● Dataset content
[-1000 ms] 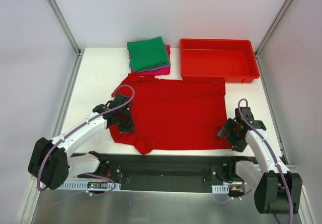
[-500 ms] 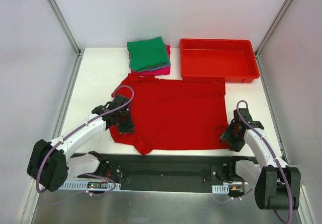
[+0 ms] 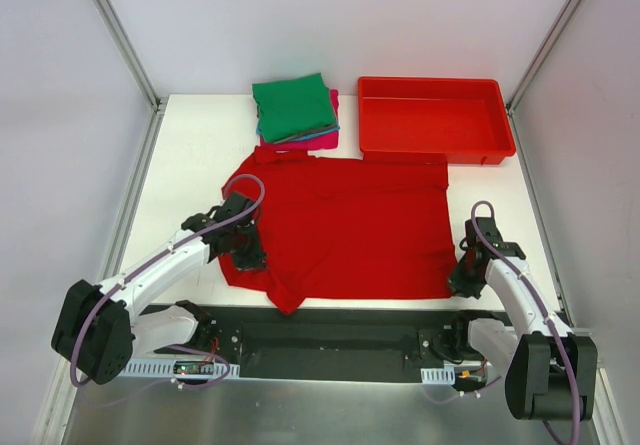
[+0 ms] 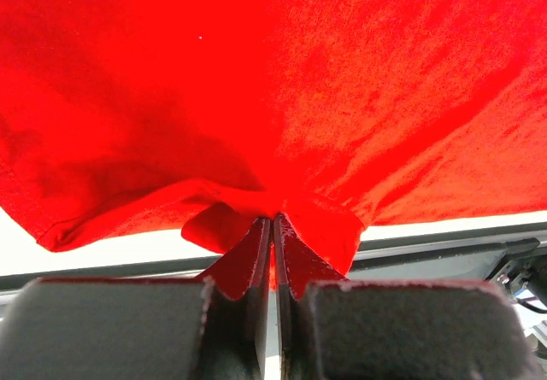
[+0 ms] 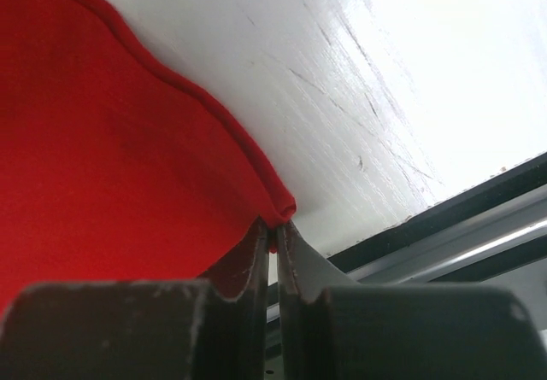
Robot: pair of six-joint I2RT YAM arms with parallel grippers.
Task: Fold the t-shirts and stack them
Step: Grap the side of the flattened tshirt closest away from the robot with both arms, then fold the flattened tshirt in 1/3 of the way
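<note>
spread t-shirt (image 3: 345, 225): flat on the table (image 3: 190, 155), in the middle, reaching the near edge.
folded stack (image 3: 295, 110): behind the spread t-shirt, at the far edge (its near side meets the shirt).
bin (image 3: 432, 117): right of the folded stack, behind the shirt's far-right corner.
left gripper (image 3: 250, 257): at the shirt's near-left edge, cloth between its fingers.
right gripper (image 3: 460, 283): at the shirt's near-right corner, hem between its fingers.

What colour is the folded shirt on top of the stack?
The top folded shirt is green; the top external view shows it best.
</note>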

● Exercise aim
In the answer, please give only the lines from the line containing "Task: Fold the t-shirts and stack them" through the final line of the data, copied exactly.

● Solution for this task
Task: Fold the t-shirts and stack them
Step: Grap the side of the flattened tshirt closest away from the robot with both arms, then fold the flattened tshirt in 1/3 of the way
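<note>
spread t-shirt (image 3: 345, 225): flat on the table (image 3: 190, 155), in the middle, reaching the near edge.
folded stack (image 3: 295, 110): behind the spread t-shirt, at the far edge (its near side meets the shirt).
bin (image 3: 432, 117): right of the folded stack, behind the shirt's far-right corner.
left gripper (image 3: 250, 257): at the shirt's near-left edge, cloth between its fingers.
right gripper (image 3: 460, 283): at the shirt's near-right corner, hem between its fingers.

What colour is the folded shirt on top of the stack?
The top folded shirt is green; the top external view shows it best.
</note>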

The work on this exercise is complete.